An Israeli air strike on the edge of a UN-run refugee camp near the southern city of Sidon today killed two people, bringing to at least 75 the number of civilians killed by air strikes this week, with scores wounded.
"We strongly condemn the attacks on civilians," said Astrid van Genderen Stort, spokeswoman for the refugee agency UNHCR. "They have nowhere else to run to."
Israeli bombardments and ground incursions have so far killed around 1,000 Lebanese, the vast majority civilians, drawing widespread criticism from the international community.
Israel says the offensive is the only way it can stop Hizbollah guerrillas from firing rockets into northern Israel which have killed nearly 50 people in the 29-day conflict.
Earlier in the day top Israeli ministers approved a decision to expand the offensive in Lebanon, a move which UN agencies said would worsen a humanitarian crisis believed to have displaced 750,000 people in Lebanon already.
>> Reuters video: Israel approves expanding conflict
"Should this expanded military operation take place, that would cause even greater suffering than we have at present," said Robin Lodge, spokesman for the UN World Food Programme.
Aid agencies said their efforts to get to southern Lebanon had stalled for a second successive day after Israel imposed an indefinite ban on movement south of the Litani river, saying it could attack any vehicle not in an approved convoy.
The UN World Food Programme (WFP) said it had received no "security concurrence" to rebuild a makeshift bridge across the Litani -- the last major crossing to the port city of Tyre and the rest of the south -- after Israel destroyed it on Tuesday.
"We've been given to understand there's no point in our even applying for clearance to travel down to Tyre... in the next couple of days," Lodge said.
"The earliest we could get there would be on Friday, and that's assuming we could find a route across the Litani."
The United Nations said two planeloads of supplies from Jordan had been delayed, but that seven aid flights from China, the UAE and Yemen had arrived at Beirut's airports.
The relief group Mercy Corps said it was repositioning aid material closer to southern cities after having to call off convoys because their destinations were under attack.
It said that aid groups were having to switch from sending dry goods south because people had run out of cooking fuel -- part of a larger crisis which the Health Ministry said yesterday would force hospitals to close in two or three days.
The medical charity Medecins Sans Frontieres (MSF) said that, although Israel had told people to flee south Lebanon, many were too poor or too frightened to leave their villages.
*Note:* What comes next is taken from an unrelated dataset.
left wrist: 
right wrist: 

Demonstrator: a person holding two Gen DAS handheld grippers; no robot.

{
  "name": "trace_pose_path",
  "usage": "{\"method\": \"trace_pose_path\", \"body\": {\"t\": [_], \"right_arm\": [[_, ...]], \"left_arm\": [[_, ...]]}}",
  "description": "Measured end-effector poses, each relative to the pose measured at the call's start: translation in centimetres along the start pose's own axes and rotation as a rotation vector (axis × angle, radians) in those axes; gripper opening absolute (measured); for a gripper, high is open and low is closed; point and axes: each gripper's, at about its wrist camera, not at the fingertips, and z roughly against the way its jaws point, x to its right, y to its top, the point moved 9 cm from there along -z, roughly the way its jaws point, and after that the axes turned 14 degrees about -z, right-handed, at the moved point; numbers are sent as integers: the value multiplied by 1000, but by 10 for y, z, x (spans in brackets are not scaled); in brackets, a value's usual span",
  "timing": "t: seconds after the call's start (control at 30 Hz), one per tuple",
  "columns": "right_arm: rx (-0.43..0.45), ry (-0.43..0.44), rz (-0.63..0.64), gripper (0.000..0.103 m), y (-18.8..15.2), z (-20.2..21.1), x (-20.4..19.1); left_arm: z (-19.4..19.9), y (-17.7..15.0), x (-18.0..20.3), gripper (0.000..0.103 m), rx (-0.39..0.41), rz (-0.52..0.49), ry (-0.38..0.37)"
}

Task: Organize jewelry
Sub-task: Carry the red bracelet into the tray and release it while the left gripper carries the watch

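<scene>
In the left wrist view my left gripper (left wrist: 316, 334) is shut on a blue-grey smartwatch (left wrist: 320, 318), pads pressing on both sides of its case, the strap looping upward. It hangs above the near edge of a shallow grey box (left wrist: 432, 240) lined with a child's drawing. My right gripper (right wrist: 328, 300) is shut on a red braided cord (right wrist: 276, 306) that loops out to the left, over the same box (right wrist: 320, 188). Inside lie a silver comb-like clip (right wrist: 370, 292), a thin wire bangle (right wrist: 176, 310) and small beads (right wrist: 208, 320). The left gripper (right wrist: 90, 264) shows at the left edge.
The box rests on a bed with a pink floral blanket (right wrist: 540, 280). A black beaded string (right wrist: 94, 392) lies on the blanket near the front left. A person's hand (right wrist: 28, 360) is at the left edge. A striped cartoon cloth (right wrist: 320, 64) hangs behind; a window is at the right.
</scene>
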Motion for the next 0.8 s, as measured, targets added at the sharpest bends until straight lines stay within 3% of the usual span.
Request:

"When our teams visit villages, which is becoming very, very difficult in itself, even if they look empty there's always civilians left -- 10, 50, or maybe 500 in bigger towns," said MSF spokesman Bart Rijs.
He said the agency had been forced to stay put in recent days but would like to resume operations despite the curfew imposed by the Israelis.
"We haven't tried to test it yet, but we would like to move out of Tyre again tomorrow," he said.
- REUTERS
Lebanon aid stalled, UN slams strikes on civilians [video report]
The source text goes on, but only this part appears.